A esta revisión se suma una carta blanca en la que Laxe dialoga con otras miradas afines: películas que exploran la relación entre el ser humano, el territorio y el tiempo desde una perspectiva casi antropológica. Obras donde la vida cotidiana, el trabajo físico y los rituales se convierten en gestos esenciales, despojados de artificio: Highway (1999), de Sergei Dvortsevoy, un documental por los páramos de Kazajistán a través de un pequeño circo ambulante; La isla desnuda (1960), de Kaneto Shindo, que muestra la lucha cotidiana de una familia de cuatro miembros en una pequeña isla; Las estaciones (1975), de Artavazd Peleshyan, una oda al transcurrir del tiempo a través del paisaje armenio; y Trás-osMontes (1976), de Antònio Reis y Margarida Cordeiro, una antropología del campesinado portugués en sus rituales y pureza vital.
La exposición se completa con una charla inaugural que pone el acento en los procesos, las referencias visuales y las derivas conceptuales del proyecto. Un espacio de pensamiento compartido que subraya algo esencial en la obra de Laxe: su rechazo a la imagen como consumo rápido y su apuesta por la imagen como experiencia transformadora. Respecto al programa de cine, en la retrospectiva podrán verse tanto los tempranos cortometrajes del cineasta como sus cuatro largometrajes: Todos vós sodes capitáns [Todos vosotros sois capitanes] (2010), Mimosas (2016), O que arde [Lo que arde] (2019) y Sirāt. Trance en el desierto (2025) un programa en el Cine del Museo.
Nacido en París e hijo de la emigración gallega, Oliver Laxe ha construido una trayectoria coherente y radical, ajena a modas y concesiones. Su cine —y ahora su trabajo expositivo— se sitúa en un territorio fronterizo donde conviven el misticismo, la materia y la comunidad. No es casual que su práctica artística dialogue con proyectos de revitalización rural y desarrollo comunitario: en ambos casos, se trata de volver a habitar el mundo con atención, con cuidado, con sentido.
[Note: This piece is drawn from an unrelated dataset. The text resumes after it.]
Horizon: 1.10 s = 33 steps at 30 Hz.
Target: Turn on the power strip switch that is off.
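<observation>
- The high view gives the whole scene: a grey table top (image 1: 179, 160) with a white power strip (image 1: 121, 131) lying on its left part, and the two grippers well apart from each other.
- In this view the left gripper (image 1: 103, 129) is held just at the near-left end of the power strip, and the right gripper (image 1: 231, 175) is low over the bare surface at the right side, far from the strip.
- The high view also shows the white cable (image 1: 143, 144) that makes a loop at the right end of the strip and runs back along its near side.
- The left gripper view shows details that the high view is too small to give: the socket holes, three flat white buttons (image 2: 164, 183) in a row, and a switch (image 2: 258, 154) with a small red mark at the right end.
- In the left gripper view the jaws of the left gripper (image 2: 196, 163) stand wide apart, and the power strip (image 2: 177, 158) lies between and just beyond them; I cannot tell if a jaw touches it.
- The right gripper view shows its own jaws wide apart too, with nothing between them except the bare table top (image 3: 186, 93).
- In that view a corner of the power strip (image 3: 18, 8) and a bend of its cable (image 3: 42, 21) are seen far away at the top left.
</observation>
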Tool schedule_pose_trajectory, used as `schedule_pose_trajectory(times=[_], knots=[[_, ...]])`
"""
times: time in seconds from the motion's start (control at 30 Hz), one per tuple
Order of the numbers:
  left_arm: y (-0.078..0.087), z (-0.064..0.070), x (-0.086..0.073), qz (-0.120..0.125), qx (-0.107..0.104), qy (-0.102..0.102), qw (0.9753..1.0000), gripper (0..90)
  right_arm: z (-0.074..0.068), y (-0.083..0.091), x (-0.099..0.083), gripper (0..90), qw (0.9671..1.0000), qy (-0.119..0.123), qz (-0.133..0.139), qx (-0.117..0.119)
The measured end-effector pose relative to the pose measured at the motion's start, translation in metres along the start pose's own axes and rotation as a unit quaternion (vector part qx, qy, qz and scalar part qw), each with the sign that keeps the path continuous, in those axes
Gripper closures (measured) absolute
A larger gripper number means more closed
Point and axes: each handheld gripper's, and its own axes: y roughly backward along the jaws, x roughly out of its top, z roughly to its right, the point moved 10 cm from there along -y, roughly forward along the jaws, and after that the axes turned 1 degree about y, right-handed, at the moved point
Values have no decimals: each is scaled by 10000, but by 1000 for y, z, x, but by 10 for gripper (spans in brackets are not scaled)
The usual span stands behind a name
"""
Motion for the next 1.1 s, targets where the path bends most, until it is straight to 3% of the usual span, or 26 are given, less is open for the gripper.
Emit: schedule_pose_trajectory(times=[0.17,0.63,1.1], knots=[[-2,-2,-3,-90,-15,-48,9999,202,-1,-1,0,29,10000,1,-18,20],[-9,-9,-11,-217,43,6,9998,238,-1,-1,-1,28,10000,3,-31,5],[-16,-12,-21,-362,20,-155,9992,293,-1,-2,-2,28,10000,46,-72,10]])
“HU/ ھُوَ . Bailad como si nadie os viera” no ofrece respuestas ni consuelo inmediato. Propone, más bien, una suspensión: un tiempo otro donde el cuerpo escucha, la imagen respira y el espectador se reconoce vulnerable. En un presente saturado de estímulos y certezas prefabricadas, la obra de Laxe invita a algo radicalmente sencillo y profundamente político: detenerse, sentir y cruzar el puente.